# SPSS from two - to one tailed test

If any of you would like to confirm if my understanding is correct or wrong,
I will be most grateful.

I have done an independent-samples t-test (two-tailed),
for difference between women/men how they see their own skill sett.

In short:
group women,n 76: mean 3,20 - std .980
group men,n 21: mean 3,71 - std .956

df= 95 sig.level set to 0.05

t= - 2.150 sig. (2-tailed) 0.034

(critical value= -1.98 to 1.98)

statistics significant difference between men and women ...
I reject the null hypothesis.

I am going to find out the the results for a one-tailed
test which SPSS do not check for.

H0: There is no difference in drivingskills between women and men.
H1:Women have lower driving skills then men.

I have understood that the principle is the same, but I have to
first be clear on the direction, which is negative (group 2 have a higher mean).
Then I need to divide the significant in 2 which was -2.150/2=-1.075.

The area at 0.05 with 95 df one-tailed test in the
"students distribution" shows me about -1.661.

I conclude therefore that I must accept the null hypothesis
when doing a one-tailed test (since I have the number - 1,075)

Am I very lost here or have I understood it and done it correctly?
(She said with hope).

Thank you.

• The $p$-value for the hypothesis $H_{a}:\mu_{\text{Women}}<\mu_{\text{Men}}$ vs. $H_{0}:\mu_{\text{Women}}\geq\mu_{\text{Men}}$ is about $0.034/2\approx0.017$. So you have evidence against the null hypothesis. But could you explain what you hope to achieve with this? Normally, you decide before the analysis whether you do a two-sided or one-sided test – COOLSerdash Sep 17 '13 at 13:56
• No, since this are questions from my previous exam which I did not do well at all. So I am working through it to learn and get better (I do not have the opportunity to go to lectures, so to get feedback here is really valuable for me). – Heta Sep 17 '13 at 14:23
• Thank you very much for your respond. My english is not perfect as well .. I did not mean no regarding achievemt ... but as you see above. Thanks again. – Heta Sep 17 '13 at 14:32
• Thanks a lot Heta for your comments. Please add the self-study tag in the future whenever the question is about homework or exams. That will help us to give you the right answers. Thanks. – COOLSerdash Sep 17 '13 at 14:38
• Thank you again. I did not know about the self-study tag. I will do that. – Heta Sep 17 '13 at 14:46

You should be dividing the $p$-value (0.034) by two, not the $t$-value.

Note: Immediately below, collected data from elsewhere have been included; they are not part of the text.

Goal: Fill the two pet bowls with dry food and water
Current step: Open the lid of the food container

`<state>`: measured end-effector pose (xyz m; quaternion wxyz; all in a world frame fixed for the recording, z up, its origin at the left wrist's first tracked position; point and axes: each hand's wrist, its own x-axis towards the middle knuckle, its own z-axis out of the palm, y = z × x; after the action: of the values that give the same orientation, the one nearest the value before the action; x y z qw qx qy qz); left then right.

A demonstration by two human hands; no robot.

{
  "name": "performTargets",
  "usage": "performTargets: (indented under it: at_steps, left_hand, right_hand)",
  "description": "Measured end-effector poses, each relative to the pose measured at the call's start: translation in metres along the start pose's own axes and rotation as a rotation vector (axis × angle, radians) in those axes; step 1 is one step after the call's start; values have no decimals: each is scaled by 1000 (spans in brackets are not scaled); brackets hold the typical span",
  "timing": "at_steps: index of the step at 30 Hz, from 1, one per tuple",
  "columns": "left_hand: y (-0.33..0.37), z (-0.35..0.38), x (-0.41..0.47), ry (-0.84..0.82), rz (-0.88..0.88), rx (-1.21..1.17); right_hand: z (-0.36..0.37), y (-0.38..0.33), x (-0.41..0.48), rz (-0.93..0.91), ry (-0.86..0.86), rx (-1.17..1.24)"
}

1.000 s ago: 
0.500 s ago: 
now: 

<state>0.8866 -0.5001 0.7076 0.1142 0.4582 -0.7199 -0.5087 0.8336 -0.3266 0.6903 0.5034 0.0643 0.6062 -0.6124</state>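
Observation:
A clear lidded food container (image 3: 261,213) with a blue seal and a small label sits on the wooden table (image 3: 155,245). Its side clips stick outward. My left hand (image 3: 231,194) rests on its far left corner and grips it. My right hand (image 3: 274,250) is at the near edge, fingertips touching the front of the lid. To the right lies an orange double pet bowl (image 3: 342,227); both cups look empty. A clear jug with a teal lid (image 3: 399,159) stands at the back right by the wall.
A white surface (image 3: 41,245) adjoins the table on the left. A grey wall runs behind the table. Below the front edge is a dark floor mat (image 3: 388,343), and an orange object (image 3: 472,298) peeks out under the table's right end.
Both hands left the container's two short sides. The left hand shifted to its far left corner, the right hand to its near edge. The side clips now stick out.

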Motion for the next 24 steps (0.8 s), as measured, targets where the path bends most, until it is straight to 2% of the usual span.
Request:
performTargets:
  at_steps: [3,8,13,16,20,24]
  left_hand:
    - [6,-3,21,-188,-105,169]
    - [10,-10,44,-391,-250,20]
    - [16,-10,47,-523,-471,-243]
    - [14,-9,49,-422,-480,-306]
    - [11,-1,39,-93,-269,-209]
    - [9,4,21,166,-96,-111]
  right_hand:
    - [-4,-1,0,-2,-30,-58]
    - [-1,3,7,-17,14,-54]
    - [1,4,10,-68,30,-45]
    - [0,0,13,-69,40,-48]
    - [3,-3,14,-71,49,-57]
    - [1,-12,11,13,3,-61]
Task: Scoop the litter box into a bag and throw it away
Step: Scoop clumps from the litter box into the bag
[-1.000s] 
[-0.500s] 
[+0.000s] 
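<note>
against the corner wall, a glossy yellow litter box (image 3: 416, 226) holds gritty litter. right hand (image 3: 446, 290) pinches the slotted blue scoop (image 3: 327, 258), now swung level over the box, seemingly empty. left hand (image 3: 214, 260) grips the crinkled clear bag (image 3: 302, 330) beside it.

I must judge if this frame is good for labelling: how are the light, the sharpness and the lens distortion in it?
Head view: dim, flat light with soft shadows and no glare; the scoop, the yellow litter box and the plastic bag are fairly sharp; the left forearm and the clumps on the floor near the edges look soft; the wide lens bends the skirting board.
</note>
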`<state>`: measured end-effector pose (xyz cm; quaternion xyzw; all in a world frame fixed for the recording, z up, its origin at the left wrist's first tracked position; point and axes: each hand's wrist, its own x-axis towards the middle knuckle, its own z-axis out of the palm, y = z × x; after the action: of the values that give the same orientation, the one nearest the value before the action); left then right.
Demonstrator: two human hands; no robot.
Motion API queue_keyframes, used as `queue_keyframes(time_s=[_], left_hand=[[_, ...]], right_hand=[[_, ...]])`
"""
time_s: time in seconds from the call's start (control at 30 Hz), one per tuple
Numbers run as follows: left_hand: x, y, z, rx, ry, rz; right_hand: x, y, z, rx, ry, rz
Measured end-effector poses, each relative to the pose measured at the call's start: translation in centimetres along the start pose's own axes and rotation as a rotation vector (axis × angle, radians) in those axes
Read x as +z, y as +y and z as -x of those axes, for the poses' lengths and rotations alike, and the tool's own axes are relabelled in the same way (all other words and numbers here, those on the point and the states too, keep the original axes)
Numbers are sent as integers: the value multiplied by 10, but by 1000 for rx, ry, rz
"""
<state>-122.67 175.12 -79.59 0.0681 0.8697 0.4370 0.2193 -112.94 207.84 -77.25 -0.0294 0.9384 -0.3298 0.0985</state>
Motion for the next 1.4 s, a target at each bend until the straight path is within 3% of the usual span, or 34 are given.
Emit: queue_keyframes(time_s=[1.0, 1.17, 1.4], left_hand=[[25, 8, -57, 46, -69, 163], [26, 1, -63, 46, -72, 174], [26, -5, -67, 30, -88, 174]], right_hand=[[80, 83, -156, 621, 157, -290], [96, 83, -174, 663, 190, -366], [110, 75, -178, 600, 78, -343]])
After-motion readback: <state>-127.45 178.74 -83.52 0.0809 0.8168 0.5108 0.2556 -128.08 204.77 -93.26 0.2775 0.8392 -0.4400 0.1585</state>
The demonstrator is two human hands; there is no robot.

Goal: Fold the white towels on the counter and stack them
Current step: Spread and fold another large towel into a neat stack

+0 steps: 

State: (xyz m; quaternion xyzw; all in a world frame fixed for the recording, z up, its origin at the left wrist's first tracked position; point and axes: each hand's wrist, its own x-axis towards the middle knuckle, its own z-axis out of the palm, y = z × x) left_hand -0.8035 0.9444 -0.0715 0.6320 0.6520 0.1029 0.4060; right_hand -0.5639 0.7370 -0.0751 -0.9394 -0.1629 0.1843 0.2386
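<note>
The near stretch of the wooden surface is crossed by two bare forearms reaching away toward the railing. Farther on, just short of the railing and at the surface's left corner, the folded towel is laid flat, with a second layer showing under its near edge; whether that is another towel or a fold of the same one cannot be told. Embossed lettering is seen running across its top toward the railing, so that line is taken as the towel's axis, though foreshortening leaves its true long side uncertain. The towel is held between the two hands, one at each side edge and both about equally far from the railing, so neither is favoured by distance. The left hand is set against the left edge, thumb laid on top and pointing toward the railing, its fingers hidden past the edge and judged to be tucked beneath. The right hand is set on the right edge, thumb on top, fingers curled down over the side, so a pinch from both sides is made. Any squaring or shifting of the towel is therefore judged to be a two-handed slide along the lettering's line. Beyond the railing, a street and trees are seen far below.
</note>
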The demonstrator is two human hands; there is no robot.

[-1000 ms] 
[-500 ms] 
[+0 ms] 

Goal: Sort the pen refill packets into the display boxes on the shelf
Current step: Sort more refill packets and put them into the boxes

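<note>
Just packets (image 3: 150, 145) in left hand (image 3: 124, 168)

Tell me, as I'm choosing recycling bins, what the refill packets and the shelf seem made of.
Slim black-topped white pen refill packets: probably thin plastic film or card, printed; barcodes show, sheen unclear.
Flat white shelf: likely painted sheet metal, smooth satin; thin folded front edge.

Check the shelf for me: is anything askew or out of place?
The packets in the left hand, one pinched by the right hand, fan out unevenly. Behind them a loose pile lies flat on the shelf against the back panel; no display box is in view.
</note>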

• I select, and Thank you very so much! That mean when I check in "students ..." that also the one tailed test is significant. One question if you may: the way I have written the one tailed test H1 , is that correct? - Women have lower driving skills then men. I was first thinking to write: H1 Men have better driving skills then women. in writing. (Or maybe this is just artistic logic) – Heta Sep 17 '13 at 14:08
• I do not have a enough rep to select yet.Sigh – Heta Sep 17 '13 at 14:10
• You don't have enough rep to vote, @Heta. Click the check mark below the vote total to accept. You can always accept an answer to your own questions no matter what your rep is. – gung Sep 17 '13 at 14:20

As the two-sided test splits the critical region in two halves, there will always be a mirror region on the side the data did not point towards. It is therefore more likely that a one-sided test will be significant than a two-sided tests (given that you are correct about the direction of the test).

In practice, diviing the obtained p-value is the correct way to go, as the t-value does not change based on the directionality of the hypothesis.

Just some clarifications:

1) Be careful about your hypotheses: The test is a test for difference of population MEANS.

"There is no difference in drivingskills between women and men." does not reflect this accurately. You could say: "The mean of the measure of driving skill is the same in the populations of men and women". Many textbooks are very lax in allowing all sorts of statements here, but the statistical test is solely testing the sense stated.

2) Be careful about the statement "accept the null hypothesis". While this was routinely used by Neyman and Pearson, many modern-day instructors teach not to use it and use "fail to reject H0" instead. Some reasons: The study might be underpowered, failure to show an effect does not directly allow statements about the vaildiity of hypotheses etc.